How Offloading Latent Cache to CPU Boosts DeepSeek‑V3.2‑Exp Decoding Throughput

This report details the analysis of memory bottlenecks in DeepSeek‑V3.2‑Exp, proposes the Expanded Sparse Server (ESS) that offloads latent cache to CPU memory, and demonstrates through high‑fidelity simulation that the approach, combined with cache‑warmup and overlap techniques, can double decoding throughput for long‑context inference.

Baidu Intelligent Cloud Tech Hub
Baidu Intelligent Cloud Tech Hub
Baidu Intelligent Cloud Tech Hub
How Offloading Latent Cache to CPU Boosts DeepSeek‑V3.2‑Exp Decoding Throughput

Introduction

DeepSeek‑V3.2‑Exp uses sparse attention to lower inference latency for long contexts, but in a PD‑separated architecture the latent cache grows linearly with sequence length. This exhausts GPU memory, limits batch size, and throttles decode throughput.

Problem Background

GPU Memory Bottleneck

Simulation shows that with the current hardware the batch size can only reach 52, yielding 9,647 tokens/s—far below the theoretical ceiling. The limited GPU memory directly caps decode throughput.

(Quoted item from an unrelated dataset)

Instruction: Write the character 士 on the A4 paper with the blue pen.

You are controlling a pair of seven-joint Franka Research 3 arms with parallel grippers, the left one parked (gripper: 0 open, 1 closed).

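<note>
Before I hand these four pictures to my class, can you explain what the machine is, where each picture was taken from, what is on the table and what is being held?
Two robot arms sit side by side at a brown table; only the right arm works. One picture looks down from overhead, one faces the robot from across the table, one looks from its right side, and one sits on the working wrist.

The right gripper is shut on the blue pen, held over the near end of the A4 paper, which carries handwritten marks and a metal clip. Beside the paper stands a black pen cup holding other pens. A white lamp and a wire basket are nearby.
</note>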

Temporal Locality of Latent Cache

Latency analysis demonstrates strong inter‑layer and intra‑layer locality in latent‑cache accesses, indicating that offloading to CPU memory is feasible without overwhelming PCIe bandwidth.

Contributions

Systematic evaluation of latent‑cache offload feasibility and benefit boundaries for DeepSeek‑V3.2‑Exp.

Design of the Expanded Sparse Server (ESS) that offloads the latent cache while preserving decode throughput.

Construction of a high‑fidelity simulator to evaluate optimization strategies in realistic industrial settings.

ESS Design and Analysis

ESS offloads only the latent cache (the indexer cache accounts for only 16.8 % of compute). An offload‑prefetch mechanism decouples storage and compute paths, enabling significant throughput gains and compatibility with existing optimizations such as MTP and Two‑Batch Overlap.

Small‑Block Data Transfer

Latent‑cache blocks are 656 bytes and scattered, causing fragmented PCIe transfers. FlashTrans, built on Unified Virtual Addressing (UVA), provides address‑driven on‑demand transfers, achieving 37 GB/s H2D and 43 GB/s D2H bandwidth for latent‑cache data.

Cache‑Hit Guarantees

ESS uses an LRU replacement engine and introduces LRU‑Warmup, which pre‑loads the top‑2K latent‑cache indices from the prefilling stage into the LRU, dramatically reducing early‑stage cache misses.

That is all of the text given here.